It's now official: Wrinkle-smoothing Botox (search) can be injected in the armpits to curb excessive sweating.

On Tuesday, the Food and Drug Administration (search) approved the long-expected new use of Botox, the latest in a range of conditions to be treated by this weakened form of the food-poisoning toxin that causes botulism.

People with a condition called "primary axillary hyperhidrosis" (search) produce four or five times the amount of underarm sweat as is normal. There are various treatments, including powerful antiperspirants, drugs to prevent sweat gland stimulation, even surgery on those glands.

Botox apparently temporarily paralyzes a nerve that stimulates sweat glands. In one study, 91 percent of patients who received Botox underarm injections saw their sweating cut in half in a month, compared with 36 percent of patients given salt-water injections.

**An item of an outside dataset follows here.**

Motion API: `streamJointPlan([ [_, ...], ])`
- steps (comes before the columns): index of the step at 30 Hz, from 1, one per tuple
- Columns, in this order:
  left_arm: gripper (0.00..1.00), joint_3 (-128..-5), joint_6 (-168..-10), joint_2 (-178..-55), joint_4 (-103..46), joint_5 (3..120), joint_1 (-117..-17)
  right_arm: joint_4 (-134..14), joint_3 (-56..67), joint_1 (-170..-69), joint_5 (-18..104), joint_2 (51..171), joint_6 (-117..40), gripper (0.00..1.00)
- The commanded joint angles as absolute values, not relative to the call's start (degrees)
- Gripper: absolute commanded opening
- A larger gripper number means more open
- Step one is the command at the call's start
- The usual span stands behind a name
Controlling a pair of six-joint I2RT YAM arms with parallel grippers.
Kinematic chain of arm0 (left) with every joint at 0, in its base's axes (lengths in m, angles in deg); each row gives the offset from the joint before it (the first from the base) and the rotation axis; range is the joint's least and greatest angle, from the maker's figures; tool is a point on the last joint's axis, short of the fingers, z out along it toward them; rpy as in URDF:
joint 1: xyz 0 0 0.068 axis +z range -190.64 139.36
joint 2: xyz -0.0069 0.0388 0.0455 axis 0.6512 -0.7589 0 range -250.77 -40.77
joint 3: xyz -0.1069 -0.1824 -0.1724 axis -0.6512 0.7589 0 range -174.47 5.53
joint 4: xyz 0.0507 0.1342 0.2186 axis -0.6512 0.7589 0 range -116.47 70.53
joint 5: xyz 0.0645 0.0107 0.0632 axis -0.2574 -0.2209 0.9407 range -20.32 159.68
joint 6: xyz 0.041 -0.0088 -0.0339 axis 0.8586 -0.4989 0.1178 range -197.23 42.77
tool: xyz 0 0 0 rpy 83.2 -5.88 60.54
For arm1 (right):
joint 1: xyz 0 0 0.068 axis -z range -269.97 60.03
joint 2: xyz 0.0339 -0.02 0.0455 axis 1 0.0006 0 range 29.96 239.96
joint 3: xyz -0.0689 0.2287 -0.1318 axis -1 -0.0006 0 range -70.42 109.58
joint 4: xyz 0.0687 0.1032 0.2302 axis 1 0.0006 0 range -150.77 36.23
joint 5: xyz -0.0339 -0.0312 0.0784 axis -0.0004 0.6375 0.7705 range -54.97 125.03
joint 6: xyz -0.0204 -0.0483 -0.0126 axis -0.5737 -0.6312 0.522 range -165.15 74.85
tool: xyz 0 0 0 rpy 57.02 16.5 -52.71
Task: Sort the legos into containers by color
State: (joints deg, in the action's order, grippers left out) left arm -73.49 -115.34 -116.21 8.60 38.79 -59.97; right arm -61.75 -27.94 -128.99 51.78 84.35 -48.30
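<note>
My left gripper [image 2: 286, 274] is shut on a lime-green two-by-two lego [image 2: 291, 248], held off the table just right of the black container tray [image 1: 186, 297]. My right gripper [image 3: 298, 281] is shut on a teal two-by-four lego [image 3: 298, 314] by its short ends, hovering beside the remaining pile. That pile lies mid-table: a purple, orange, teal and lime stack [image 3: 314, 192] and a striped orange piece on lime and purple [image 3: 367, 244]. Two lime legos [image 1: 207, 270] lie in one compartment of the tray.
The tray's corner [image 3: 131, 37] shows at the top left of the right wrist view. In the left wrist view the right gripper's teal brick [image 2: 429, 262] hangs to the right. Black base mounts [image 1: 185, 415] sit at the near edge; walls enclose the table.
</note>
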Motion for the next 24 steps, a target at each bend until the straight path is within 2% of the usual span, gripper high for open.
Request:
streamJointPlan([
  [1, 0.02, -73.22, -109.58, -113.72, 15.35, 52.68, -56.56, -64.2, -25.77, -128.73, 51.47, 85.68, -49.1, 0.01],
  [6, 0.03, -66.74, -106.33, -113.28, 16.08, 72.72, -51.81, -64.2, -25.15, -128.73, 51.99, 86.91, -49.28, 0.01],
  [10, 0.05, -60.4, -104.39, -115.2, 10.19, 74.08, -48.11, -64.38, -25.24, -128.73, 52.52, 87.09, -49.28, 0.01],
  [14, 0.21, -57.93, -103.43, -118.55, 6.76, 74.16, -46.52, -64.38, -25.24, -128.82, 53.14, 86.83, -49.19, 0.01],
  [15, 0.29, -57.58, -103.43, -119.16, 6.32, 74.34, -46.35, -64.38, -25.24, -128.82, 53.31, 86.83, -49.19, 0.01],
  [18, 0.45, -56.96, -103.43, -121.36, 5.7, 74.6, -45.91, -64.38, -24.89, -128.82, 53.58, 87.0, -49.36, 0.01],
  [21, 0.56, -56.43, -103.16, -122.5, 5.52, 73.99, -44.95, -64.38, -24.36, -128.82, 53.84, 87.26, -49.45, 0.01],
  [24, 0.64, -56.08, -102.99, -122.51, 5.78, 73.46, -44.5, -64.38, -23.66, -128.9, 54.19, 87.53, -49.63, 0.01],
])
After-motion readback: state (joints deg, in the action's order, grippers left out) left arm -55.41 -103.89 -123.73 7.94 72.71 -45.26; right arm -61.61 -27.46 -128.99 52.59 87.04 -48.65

Patients can get additional injections every few months. FDA cited one study that found the average duration of response was just under six months.

Before receiving Botox, patients should be checked for other causes of the sweating problem, such as an overactive thyroid, to avoid Botox treatment masking a potentially serious disease, FDA cautioned.

Side effects include injection site pain and bleeding, sweating in other parts of the body, flu-like symptoms, headache, fever, itching and anxiety, FDA said.

Dermatologists have long offered Botox to hyperhidrosis sufferers, but FDA approval means maker Allergan Inc. now can advertise the use. Allergan says price varies geographically but the average cost is $750 for both arms.